__Task directions__: Which lines run from the line with "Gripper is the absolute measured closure" through the line with "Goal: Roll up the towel" in the entries below? Print them exactly, both ends included, and nothing more.

__Records for this exercise__:
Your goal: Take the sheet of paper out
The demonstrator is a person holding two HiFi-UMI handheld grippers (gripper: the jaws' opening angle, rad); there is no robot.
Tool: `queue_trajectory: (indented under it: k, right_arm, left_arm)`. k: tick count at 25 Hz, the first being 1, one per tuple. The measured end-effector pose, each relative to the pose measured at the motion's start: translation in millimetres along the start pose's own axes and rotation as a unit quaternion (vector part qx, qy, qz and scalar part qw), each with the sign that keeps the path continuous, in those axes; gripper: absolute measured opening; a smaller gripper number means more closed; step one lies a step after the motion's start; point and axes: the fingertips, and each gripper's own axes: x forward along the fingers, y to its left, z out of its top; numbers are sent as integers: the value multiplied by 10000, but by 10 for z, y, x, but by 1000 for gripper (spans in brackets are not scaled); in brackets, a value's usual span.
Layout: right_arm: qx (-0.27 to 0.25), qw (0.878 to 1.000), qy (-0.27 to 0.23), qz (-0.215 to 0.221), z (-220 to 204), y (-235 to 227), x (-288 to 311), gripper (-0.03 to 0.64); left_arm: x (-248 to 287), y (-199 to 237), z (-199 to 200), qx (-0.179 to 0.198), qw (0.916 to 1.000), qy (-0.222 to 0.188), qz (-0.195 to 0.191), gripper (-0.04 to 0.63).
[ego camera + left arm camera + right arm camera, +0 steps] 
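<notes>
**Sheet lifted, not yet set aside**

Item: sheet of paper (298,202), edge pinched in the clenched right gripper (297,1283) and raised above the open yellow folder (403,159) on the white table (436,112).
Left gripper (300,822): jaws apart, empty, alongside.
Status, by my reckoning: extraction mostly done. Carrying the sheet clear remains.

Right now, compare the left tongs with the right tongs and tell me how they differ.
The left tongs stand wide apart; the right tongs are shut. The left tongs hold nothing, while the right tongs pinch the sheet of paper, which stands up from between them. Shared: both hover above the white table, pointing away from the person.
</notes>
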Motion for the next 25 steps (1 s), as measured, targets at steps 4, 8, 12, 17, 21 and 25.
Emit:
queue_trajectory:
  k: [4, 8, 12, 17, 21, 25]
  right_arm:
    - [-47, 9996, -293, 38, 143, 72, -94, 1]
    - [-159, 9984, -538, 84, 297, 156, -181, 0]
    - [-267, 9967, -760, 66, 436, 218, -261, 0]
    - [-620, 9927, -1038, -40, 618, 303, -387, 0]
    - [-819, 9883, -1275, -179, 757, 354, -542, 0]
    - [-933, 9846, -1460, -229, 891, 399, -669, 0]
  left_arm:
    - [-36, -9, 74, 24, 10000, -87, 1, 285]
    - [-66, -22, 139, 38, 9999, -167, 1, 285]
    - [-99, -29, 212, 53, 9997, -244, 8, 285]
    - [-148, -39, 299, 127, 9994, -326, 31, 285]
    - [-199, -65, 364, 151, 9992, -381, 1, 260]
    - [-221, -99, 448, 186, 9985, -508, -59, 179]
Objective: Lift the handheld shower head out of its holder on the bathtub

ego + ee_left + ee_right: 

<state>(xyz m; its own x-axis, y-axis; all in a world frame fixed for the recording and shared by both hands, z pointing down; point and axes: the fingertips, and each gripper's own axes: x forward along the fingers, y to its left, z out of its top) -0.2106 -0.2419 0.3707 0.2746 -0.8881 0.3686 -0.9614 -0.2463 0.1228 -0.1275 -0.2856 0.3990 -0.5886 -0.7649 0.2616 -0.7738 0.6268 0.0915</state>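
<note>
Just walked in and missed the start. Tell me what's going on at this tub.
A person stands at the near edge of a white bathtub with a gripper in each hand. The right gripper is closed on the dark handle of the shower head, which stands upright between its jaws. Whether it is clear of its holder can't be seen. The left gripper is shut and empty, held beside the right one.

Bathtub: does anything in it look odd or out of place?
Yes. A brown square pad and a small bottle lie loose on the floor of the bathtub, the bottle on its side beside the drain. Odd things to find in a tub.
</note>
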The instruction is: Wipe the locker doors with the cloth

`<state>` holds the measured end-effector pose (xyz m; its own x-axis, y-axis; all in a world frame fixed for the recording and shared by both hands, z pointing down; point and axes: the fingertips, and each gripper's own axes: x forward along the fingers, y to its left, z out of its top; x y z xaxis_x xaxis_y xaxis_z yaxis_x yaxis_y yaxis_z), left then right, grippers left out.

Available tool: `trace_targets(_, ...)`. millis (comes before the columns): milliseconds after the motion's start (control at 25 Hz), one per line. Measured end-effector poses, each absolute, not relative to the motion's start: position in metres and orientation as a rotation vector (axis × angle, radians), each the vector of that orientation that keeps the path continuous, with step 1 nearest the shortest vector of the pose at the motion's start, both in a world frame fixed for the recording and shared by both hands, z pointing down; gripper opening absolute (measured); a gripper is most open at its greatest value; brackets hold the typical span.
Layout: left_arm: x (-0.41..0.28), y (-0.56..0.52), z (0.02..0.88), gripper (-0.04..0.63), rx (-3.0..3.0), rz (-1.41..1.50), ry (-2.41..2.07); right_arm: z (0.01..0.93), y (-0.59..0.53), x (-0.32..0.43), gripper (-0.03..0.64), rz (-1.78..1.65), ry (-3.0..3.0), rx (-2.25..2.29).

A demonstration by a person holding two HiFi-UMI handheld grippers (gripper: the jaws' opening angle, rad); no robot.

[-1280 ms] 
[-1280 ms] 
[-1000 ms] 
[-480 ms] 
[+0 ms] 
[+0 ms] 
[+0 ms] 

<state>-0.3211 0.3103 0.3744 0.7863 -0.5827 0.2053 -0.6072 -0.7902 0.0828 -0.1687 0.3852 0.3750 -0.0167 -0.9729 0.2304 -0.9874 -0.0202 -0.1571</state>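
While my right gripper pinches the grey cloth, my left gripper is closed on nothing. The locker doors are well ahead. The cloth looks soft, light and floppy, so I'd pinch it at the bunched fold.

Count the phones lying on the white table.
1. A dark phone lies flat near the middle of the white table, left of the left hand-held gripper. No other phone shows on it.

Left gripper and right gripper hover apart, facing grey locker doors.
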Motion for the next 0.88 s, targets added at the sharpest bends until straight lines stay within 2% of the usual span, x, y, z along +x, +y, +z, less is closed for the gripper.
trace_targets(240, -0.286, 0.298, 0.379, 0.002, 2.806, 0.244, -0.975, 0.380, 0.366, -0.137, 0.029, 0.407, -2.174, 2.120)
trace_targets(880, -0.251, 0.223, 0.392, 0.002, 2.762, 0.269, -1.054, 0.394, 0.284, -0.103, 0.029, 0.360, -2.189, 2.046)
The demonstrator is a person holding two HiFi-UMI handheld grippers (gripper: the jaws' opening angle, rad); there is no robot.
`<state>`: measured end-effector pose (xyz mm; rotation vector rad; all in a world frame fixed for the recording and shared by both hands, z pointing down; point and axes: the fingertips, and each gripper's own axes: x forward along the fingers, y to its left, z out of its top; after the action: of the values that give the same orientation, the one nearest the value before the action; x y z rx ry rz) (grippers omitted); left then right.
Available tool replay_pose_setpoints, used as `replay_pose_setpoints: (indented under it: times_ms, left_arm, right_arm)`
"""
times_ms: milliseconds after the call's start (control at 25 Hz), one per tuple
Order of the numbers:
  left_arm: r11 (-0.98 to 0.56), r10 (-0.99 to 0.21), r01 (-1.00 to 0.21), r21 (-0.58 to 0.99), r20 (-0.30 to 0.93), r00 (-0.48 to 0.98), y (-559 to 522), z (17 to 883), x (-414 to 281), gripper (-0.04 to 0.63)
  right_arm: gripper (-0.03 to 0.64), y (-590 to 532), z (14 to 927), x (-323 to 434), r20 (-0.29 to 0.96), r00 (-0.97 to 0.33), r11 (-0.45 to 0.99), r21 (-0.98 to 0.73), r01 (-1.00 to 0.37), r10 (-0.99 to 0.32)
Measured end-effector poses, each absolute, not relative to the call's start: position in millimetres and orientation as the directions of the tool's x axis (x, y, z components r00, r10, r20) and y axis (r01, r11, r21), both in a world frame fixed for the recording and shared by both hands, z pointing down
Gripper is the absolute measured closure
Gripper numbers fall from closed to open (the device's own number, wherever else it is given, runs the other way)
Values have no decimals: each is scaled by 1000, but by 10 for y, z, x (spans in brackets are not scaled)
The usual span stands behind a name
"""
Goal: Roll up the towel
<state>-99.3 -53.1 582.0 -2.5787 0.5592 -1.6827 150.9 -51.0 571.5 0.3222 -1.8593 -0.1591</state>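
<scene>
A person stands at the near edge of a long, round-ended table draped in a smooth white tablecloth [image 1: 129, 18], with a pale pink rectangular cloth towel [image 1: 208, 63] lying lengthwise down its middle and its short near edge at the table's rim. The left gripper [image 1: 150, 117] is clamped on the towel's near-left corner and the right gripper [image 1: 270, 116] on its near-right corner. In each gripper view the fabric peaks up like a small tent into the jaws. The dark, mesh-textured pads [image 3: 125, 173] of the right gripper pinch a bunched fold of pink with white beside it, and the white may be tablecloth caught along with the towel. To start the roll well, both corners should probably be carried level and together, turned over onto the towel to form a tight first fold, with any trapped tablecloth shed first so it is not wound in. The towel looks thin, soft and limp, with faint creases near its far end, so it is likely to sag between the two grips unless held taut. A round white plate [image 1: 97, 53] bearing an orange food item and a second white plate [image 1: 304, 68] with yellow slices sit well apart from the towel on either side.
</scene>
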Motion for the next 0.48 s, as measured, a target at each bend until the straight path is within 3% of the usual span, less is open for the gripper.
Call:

__Written answer__:
Gripper is the absolute measured closure
Gripper numbers fall from closed to open (the device's own number, wherever else it is given, runs the other way)
Values have no decimals: each is scaled by 1000, but by 10 for y, z, x (spans in brackets are not scaled)
The usual span stands behind a name
"""
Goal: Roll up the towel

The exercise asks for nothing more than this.